Data items:
*** Begin section ***
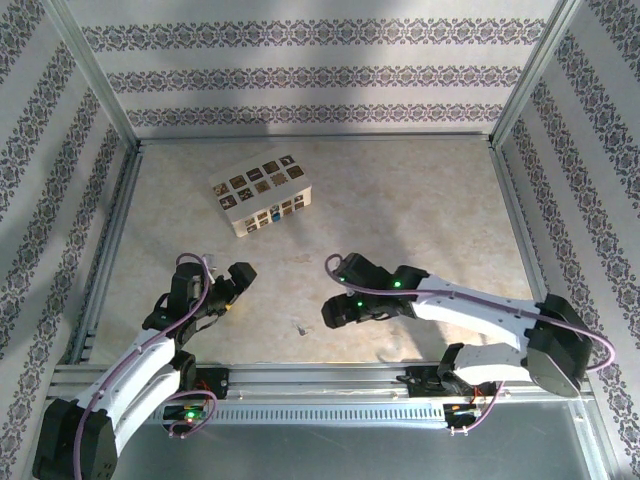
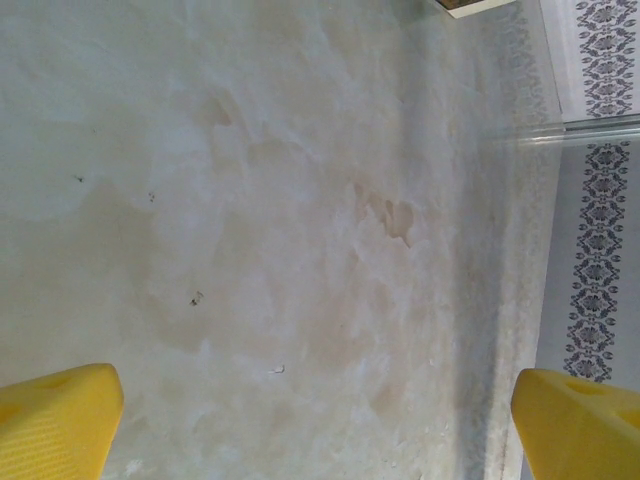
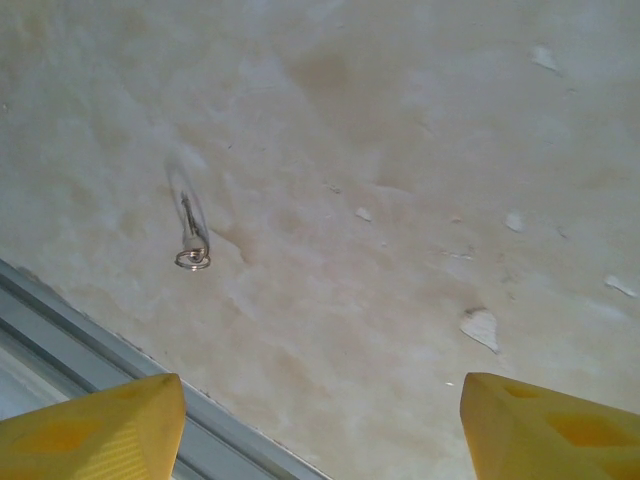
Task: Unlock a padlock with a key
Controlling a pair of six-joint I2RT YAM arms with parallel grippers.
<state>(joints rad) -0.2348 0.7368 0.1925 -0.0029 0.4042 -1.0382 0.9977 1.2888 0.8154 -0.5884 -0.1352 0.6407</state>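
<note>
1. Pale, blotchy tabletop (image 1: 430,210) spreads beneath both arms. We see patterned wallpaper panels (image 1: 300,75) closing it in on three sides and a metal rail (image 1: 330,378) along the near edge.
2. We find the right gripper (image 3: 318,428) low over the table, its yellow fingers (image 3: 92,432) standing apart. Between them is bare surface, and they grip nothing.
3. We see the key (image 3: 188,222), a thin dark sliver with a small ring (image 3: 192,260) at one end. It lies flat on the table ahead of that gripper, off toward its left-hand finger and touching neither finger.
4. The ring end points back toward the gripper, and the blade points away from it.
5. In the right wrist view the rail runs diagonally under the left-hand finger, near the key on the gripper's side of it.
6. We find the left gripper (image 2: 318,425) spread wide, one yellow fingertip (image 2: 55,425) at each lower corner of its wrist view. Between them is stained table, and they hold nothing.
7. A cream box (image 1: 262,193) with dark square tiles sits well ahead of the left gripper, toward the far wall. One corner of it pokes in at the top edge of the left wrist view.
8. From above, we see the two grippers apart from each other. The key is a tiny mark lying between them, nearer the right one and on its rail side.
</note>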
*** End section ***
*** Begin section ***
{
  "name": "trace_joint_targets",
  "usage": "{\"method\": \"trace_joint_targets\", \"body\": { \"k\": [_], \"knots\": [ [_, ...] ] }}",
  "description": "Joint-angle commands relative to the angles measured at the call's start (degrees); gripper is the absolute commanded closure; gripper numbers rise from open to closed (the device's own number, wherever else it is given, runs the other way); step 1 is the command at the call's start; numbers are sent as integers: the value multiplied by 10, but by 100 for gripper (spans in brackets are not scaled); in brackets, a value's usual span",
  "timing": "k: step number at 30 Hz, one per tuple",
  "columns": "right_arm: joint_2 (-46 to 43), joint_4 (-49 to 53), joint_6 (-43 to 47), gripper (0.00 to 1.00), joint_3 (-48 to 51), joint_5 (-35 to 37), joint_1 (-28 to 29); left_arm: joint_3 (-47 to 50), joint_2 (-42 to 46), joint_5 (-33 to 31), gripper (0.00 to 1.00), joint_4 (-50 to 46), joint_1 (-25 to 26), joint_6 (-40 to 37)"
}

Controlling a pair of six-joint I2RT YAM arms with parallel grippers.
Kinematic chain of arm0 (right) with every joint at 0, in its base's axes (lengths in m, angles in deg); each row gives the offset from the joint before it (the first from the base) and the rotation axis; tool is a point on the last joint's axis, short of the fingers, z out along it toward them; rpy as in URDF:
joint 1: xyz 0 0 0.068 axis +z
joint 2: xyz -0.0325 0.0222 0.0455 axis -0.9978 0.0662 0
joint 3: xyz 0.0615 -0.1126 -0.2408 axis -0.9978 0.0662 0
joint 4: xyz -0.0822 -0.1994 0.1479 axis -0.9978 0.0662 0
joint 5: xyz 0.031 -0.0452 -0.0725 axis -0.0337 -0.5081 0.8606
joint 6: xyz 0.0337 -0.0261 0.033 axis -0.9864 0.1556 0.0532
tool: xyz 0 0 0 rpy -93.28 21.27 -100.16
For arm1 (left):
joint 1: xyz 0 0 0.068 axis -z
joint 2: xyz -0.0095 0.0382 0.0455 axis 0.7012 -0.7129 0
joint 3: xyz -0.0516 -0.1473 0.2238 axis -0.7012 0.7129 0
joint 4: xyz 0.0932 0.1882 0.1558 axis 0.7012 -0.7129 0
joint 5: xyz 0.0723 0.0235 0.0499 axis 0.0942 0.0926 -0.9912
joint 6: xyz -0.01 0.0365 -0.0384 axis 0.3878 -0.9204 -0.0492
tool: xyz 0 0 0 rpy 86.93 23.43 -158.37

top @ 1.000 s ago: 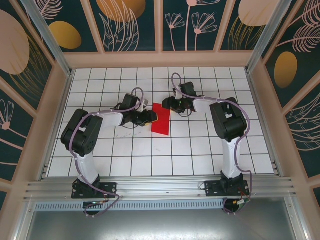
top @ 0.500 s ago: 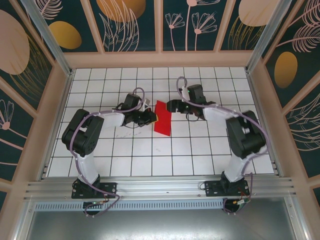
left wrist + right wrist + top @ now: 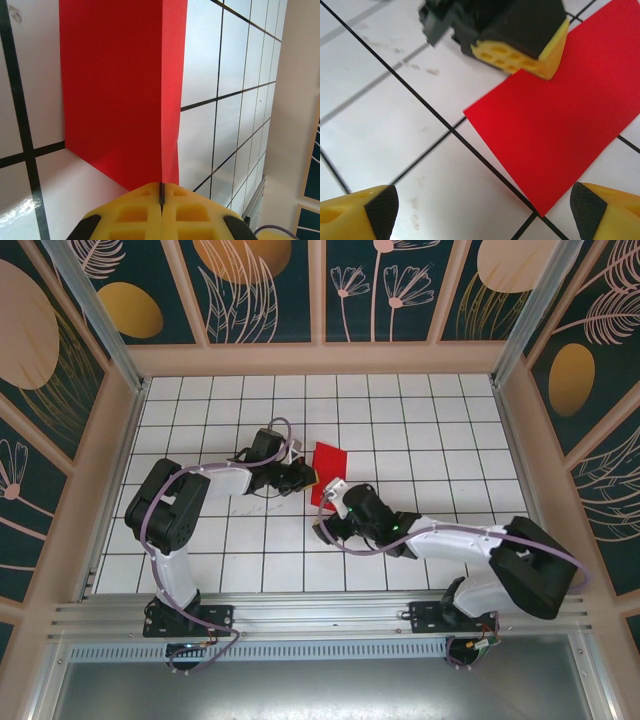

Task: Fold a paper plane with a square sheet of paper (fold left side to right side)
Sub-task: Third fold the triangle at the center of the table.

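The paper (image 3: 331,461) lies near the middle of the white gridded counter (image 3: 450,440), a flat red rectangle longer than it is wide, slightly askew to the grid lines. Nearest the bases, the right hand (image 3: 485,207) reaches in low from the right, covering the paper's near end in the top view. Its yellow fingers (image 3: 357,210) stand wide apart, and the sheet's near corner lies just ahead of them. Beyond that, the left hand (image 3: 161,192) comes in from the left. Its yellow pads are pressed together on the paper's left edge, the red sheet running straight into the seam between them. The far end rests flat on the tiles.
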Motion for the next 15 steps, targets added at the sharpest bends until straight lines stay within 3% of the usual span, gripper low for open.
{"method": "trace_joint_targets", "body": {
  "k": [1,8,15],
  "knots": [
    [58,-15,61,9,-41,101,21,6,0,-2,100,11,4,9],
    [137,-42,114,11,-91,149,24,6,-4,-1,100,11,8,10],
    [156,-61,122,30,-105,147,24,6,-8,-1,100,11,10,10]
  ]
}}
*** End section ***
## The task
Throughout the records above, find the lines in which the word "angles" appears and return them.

## Your response
  "description": "Joint-angle commands relative to the angles measured at the call's start (degrees); gripper is the absolute commanded closure; gripper numbers rise from open to closed (the device's own number, wherever else it is given, runs the other way); step 1 is the command at the call's start; numbers are sent as integers: the value multiplied by 10, but by 100 for gripper (spans in brackets are not scaled); in brackets, a value's usual span",
Kinematic chain of arm0 (right) with every joint at 0, in its base's axes (lengths in m, angles in deg); each row gives the offset from the joint before it (the first from the base) and the rotation axis; tool is a point on the last joint's axis, short of the fingers, z out along it toward them; rpy as in URDF:

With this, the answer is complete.